Alle Dramen sind Familiendramen

Die Geschichte des Paares Ariah und Dirk Burnaby erzählt die amerikanische Schriftstellerin Joyce Carol Oates in ihrem neuen Roman aus der Sicht ihrer Kinder. Sie decken das Unrecht auf, das an ihrem Vater begangen wurde. Oates verbindet Themen wie Umweltpolitik und kommunale Korruption mit denen von Familie und der Vorbestimmtheit des Menschen.
In "Niagara", ihrem neuen, sehr umfangreichen Roman, erzählt die amerikanische Schriftstellerin Joyce Carol Oates die Geschichte vom Aufstieg und Fall der Familie Burnaby zwischen 1950 und 1978. Joyce Carol Oates benutzt die Szenerie der berühmten Wasserfälle für ihre Geschichte von Tragik, Glück, politischem Engagement und politischer Verantwortungslosigkeit.

In Niagara Falls verbringen zunächst einmal Ariah und Gilbert Erskine ihre Hochzeitsnacht. Ariah, eine Pastorentochter und Gilbert, ein bleicher Pastor. Als die Braut erwacht, fehlt vom Bräutigam jede Spur. Auf den ersten knapp hundert Seiten entwickelt Joyce Carol Oates das Psychogramm dieses Paares, das sich in vielem aus der Herkunft aus einer in den Konventionen des pietistischen Amerikas erstarrten Klasse ergibt. Wie sich herausstellt, hatte Gilbert seine Homosexualität zu verleugnen versucht. Seine Flucht zu den Wasserfällen und die Zeit bis zum Auftauchen der Leiche erzählt Joyce Carol Oates wie einen atemberaubenden Krimi.

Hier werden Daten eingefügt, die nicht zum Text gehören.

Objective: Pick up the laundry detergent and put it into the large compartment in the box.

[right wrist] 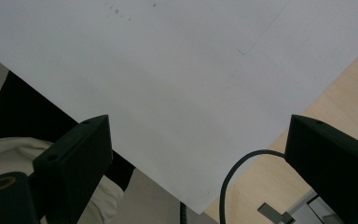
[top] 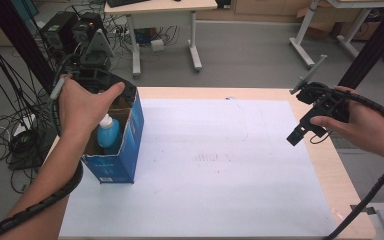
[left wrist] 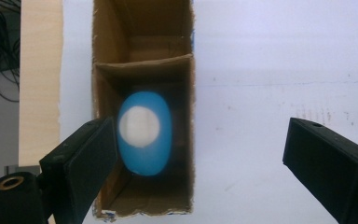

Die verlassene Ehefrau Ariah erlebt diese Zeit wie in Trance und nimmt nicht wahr, dass der Anwalt Dirk Burnaby sich in sie verliebt. Das ungleiche Paar wird heiraten, glücklich sein, er, ein weltzugewandter Mann aus reicher Familie, sie eine verschlossene liebeshungrige Frau.
Joyce Carol Oates erzählt den Roman aus der Perspektive der fünf Burnabys: Ariah, Dirk und ihren Kindern Chandler, Royall und Juliet. Mit dem refrainhaft eingesetzten Zitat "Schande, Schande. Wisse deinen Namen", das einem Bibelpsalm ähnlich ist, wird das Schicksal angedeutet. Die Versuchung tritt in Gestalt einer jungen Frau an Dirk Burnaby heran. Die Mutter eines an Leukämie verstorbenen Kindes will mit anwaltlicher Hilfe gegen das ortsansässige Chemie-Unternehmen klagen.

Dirk Burnaby verrennt sich in einen Prozess gegen den mächtigen Konzern. Niemand will ihn verstehen, Ariah schmeißt ihn raus, die Kollegen, die Stadtverwaltung, alle wenden sich gegen ihn. Joyce Carol Oates zeigt das korrupte Verhalten der Einflussreichen in einer prosperierenden Touristen- und Industriestadt.

"Letztlich sind alle Dramen Familiendramen", schreibt Joyce Carol Oates, die mit "Niagara" einen sehr gelungenen Roman geschrieben hat. Das liegt nicht nur an der Umweltsünden-Thematik und dem Einblick in die kommunale Korruption. Joyce Carol Oates zeigt die unterschiedlichen Charaktere ihrer Personen, ihre bigotte Schicksalsergebenheit in die Unausweichlichkeit eines Familienfluchs und schließlich das Aufwachen der Burnabykinder, die das Unrecht, das an ihrem Vater begangen wurde, aufdecken. Das sind die Grundthemen dieses Romans. Sein Überthema ist die mythische Vorbestimmtheit des Menschen.

Rezensiert von Verena Auffermann

Joyce Carol Oates: Niagara.
Aus dem Amerikanischen übersetzt von Silvia Morawetz.
S. Fischer Verlag. 2007. 567 Seiten. 22,90 Euro.